Easl 2023 – GLP-1 combos take on a milder form of Nash

Similarly acting agents from Merck & Co and Altimmune aim to improve NAFLD, with mixed results.

Merck & Co’s GLP-1/glucagon agonist efinopegdutide beat Novo Nordisk’s semaglutide in a mid-stage head to head non-alcoholic fatty liver disease trial, the Easl meeting heard this morning. But this success might not be all it appears: the study used a low dose of Novo’s GLP-1, prompting suggestions that the comparison was not strictly fair. 

Another GLP-1/glucagon agonist, Altimmune’s pemvidutide, also hit in NAFLD, this time in a phase 1 trial. Fortunately for the company the side effects that plagued the same project’s obesity study do not seem to have manifested themselves – but the lack of a dose response is curious. 

Merck licensed efinopegdutide from Hanmi in 2020 for $10m up front. The project’s open-label phase 2a trial was designed to show its effect on liver fat content, with weight loss examined as a secondary endpoint. It hit the former measure with significance at six months, and more participants had relative reductions in hepatic fat of at least 30%, 50% and 70% with efinopegdutide than with semaglutide, though no claims of significance were made here.

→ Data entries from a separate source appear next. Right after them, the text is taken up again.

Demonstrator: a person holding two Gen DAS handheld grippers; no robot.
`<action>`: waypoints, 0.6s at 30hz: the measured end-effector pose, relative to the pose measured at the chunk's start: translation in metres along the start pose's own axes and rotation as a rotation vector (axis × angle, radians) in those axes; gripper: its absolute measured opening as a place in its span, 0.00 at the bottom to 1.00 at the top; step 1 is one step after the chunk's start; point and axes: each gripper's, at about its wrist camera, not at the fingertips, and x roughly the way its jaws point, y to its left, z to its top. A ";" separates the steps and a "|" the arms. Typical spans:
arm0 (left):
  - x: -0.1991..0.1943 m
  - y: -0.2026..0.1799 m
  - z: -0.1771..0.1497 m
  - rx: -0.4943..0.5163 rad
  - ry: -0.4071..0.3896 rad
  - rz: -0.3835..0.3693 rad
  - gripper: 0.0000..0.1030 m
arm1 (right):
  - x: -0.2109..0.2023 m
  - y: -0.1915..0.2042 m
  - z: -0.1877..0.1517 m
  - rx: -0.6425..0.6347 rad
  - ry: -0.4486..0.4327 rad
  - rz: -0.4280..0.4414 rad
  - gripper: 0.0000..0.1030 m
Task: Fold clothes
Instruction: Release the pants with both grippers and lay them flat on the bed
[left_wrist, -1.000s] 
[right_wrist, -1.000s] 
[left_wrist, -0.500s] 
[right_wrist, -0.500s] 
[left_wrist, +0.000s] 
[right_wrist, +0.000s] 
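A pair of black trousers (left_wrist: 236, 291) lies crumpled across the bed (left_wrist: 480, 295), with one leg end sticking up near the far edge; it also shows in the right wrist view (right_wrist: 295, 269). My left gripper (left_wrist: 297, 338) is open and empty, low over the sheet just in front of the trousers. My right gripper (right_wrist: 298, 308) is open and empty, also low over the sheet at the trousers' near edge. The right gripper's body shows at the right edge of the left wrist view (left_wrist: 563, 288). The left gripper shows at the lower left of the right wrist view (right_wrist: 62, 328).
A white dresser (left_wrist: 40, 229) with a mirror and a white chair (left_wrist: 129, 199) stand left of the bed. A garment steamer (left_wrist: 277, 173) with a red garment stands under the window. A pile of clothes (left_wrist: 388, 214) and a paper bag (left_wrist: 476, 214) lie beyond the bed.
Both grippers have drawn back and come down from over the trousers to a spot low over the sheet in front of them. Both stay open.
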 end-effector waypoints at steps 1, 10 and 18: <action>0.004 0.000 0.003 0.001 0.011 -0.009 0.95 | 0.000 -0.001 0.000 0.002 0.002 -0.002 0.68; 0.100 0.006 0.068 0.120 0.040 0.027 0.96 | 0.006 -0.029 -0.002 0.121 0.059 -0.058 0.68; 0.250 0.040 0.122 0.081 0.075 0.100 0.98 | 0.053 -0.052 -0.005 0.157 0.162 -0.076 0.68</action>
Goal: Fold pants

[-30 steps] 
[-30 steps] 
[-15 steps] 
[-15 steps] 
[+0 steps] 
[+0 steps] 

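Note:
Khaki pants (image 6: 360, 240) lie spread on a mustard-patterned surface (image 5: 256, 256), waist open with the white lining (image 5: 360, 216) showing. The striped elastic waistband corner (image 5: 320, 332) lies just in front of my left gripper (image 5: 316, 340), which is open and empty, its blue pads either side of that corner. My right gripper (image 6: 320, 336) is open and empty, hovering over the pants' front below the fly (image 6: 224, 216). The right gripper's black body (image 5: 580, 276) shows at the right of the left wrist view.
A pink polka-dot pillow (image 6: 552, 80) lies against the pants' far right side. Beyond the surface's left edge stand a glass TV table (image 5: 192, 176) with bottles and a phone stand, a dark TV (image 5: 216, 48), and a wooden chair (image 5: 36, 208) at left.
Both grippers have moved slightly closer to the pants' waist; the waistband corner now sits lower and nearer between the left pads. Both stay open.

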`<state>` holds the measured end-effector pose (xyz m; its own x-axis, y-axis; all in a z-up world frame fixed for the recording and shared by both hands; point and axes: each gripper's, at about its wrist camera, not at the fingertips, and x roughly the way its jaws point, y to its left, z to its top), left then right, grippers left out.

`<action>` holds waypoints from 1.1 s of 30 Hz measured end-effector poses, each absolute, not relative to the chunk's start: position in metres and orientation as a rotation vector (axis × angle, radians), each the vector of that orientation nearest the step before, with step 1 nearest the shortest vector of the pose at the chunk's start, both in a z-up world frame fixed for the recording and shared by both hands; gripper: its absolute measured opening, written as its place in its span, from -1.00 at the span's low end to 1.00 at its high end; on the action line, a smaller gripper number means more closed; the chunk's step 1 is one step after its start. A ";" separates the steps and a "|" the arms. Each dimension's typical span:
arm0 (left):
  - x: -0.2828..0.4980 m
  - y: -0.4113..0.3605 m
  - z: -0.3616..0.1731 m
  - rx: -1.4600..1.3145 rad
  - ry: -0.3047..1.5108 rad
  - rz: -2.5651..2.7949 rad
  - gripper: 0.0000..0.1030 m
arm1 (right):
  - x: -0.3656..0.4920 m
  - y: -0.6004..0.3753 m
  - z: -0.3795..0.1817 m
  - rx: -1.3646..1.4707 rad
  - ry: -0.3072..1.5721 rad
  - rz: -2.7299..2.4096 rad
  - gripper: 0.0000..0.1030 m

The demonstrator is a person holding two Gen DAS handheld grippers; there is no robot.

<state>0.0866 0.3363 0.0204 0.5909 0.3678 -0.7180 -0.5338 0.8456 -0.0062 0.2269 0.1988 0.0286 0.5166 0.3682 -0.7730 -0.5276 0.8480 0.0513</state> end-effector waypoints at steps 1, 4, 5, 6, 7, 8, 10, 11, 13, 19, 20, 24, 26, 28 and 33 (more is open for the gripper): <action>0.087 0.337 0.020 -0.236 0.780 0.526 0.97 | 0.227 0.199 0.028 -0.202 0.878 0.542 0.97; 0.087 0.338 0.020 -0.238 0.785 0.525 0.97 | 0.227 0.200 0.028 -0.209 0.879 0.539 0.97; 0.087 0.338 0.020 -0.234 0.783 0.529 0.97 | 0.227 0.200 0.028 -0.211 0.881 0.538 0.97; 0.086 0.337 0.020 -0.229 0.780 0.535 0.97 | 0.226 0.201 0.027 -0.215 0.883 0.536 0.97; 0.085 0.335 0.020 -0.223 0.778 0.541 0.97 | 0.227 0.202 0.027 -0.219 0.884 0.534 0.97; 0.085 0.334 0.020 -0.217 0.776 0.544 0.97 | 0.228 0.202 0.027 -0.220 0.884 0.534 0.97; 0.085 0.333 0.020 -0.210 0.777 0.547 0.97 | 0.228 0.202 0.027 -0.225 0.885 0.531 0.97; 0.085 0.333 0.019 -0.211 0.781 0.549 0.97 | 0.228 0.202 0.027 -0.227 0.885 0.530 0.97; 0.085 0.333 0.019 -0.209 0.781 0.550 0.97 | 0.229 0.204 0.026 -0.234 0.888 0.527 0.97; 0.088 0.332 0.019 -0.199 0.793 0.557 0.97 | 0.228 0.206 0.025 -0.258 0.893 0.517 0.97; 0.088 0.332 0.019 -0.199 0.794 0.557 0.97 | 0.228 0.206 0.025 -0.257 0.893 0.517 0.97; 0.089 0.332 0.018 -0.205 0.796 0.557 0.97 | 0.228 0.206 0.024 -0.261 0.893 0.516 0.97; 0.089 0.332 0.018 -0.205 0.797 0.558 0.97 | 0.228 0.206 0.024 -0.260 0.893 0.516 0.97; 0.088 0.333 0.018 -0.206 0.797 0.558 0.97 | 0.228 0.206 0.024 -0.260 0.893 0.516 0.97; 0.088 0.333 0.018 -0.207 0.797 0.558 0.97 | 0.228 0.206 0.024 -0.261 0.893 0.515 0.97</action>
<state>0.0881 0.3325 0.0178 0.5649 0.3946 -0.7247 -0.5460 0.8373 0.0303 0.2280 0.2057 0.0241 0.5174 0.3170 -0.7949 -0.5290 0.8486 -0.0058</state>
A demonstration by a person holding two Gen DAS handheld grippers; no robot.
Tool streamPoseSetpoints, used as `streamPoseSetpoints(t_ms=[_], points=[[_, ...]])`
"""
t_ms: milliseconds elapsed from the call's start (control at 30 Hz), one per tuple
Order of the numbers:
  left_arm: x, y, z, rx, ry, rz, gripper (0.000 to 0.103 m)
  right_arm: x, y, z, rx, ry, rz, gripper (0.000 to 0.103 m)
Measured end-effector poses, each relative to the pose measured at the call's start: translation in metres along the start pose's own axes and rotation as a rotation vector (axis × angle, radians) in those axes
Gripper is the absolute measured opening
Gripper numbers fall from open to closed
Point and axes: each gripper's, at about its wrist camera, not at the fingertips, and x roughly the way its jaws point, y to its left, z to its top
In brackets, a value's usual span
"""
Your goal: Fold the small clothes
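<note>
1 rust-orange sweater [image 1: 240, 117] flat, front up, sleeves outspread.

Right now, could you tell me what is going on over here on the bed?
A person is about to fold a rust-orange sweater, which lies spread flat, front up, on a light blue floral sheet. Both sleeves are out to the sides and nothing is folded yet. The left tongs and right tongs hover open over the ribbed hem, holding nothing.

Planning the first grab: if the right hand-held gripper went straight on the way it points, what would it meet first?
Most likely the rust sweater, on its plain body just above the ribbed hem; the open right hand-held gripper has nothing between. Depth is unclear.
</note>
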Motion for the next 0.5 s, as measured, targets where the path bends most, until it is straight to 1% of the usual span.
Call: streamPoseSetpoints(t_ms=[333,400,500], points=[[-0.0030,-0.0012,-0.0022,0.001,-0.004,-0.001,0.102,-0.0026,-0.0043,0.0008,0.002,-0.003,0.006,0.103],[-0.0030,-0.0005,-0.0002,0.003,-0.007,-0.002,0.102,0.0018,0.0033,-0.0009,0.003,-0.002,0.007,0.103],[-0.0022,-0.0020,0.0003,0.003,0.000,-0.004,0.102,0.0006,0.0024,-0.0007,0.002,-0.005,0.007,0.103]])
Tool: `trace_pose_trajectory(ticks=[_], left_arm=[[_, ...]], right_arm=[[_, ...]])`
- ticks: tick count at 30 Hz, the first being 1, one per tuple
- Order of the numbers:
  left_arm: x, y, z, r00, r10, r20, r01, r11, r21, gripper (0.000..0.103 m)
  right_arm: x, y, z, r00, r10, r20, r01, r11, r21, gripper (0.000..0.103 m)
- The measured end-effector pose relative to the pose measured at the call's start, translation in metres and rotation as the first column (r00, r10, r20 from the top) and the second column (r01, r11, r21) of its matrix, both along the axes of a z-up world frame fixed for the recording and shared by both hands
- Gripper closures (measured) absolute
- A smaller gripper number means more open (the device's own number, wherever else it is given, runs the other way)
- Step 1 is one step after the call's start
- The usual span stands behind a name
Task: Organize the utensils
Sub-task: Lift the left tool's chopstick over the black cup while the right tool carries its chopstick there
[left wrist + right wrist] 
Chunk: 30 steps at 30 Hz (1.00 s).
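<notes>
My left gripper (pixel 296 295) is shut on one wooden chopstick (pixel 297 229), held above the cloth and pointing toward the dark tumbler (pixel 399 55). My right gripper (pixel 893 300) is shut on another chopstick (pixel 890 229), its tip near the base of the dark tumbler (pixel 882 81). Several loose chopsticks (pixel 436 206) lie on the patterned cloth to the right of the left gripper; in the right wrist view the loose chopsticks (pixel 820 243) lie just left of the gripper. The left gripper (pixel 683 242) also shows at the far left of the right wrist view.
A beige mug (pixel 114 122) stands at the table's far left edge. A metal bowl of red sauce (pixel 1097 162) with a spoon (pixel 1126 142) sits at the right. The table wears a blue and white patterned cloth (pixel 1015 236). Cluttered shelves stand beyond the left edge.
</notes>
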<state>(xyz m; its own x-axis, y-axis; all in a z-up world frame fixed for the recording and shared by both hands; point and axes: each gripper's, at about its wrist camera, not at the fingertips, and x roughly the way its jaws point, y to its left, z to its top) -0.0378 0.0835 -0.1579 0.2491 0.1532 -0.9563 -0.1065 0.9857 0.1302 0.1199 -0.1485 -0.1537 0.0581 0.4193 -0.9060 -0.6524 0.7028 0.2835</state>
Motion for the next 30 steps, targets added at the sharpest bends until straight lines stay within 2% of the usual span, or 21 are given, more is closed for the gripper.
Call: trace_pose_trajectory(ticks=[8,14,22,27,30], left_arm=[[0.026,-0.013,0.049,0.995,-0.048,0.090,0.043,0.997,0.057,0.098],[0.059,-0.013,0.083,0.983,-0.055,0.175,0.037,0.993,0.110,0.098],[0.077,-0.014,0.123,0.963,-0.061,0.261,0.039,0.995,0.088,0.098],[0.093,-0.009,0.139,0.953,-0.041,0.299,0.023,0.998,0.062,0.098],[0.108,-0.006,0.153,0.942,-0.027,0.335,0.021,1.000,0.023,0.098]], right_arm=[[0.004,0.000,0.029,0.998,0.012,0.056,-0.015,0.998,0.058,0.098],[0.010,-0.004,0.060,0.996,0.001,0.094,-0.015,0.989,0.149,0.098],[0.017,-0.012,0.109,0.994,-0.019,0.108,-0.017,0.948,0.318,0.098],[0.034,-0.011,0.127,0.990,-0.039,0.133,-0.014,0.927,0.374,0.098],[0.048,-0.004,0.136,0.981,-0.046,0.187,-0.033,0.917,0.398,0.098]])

Source: Easl presentation, abstract OS-060.

Merck’s asset also allowed a numerically greater weight loss figure: 8.5% against semaglutides’s 7.1%. However the difference was not statistically significant, with p=0.085.

An Easl delegate attending the presentation raised an obvious point: the dose of semaglutide in the trial, 1mg once weekly, was arguably too low. This was the dose used in Novo’s own phase 2 Nash trial of semaglutide, which hit only the primary endpoint but missed a key secondary when it reported in 2020.

The ongoing phase 3 Nash trial of semaglutide, Essence, is testing 2.4mg once-weekly, the same dose that is approved in obesity. Essence will not yield data for some years.

In response to the suggestion that the head-to-head NAFLD trial might not have been a fair comparison, Dr Manuel Romero Gomez of the University of Seville, presenting the data, said the lower dose also kept semaglutide’s side effects low. And it is true that efinopegdutide did lose out on safety, with 64% of efinopegdutide patients having drug-related adverse events versus 48% of those on semaglutide. Three efinopegdutide patients discontinued owing to a drug-related AE, versus none in the control arm. 

Perhaps a more robust test will come in the shape of efinopegdutide’s ongoing phase 2 trial in Nash, an indication for which it has fast-track status. Again it is being tested against semaglutide, but this time Novo’s drug is being dosed at 2.4mg. Results could appear in 2025.

Safer in NAFLD

Altimmune is also pursuing GLP-1/glucagon agonism in NAFLD. Pemvidutide has already proven itself effective in obesity, but at the price of intolerable toxicity. In NAFLD it appears to be safer, according to phase 1 results presented at Easl. 

As in the phase 2 obesity study, the new trial, which enrolled NAFLD patients who were also obese or overweight, used pemvidutide doses of 1.2mg, 1.8mg, and 2.4mg. All doses showed statistically significant reduction in liver fat against placebo.

Source: Easl presentation, abstract OS-063.

Pemvidutide also beat placebo on weight loss, though not to the degree seen in the obesity trial. There the highest dose enabled placebo-adjusted weight loss of 9.7%, whereas in the obese or overweight NAFLD patients in the new trial the middle dose was the most effective, allowing 6% weight loss among non-diabetic patients and 1.9% in those with diabetes.

But perhaps the most interesting findings were on safety data presented at Easl from 66 subjects who participated in a 12-week extension study. Serious or severe adverse events were seen in 5% of placebo subjects and 6-7% of those given the lower two doses, but were absent entirely in the high-dose group. 

Two patients in the 1.2mg dose group and one in the 1.8mg group discontinued owing to adverse events. There were no AE-related dropouts from the high-dose group, naturally, because there were no AEs. 

The lack of a dose response in both weight loss and on toxicity could raise questions. Perhaps the phase 2 paired liver biopsy Nash study Altimmune intends to begin in the next couple of months will help answer them.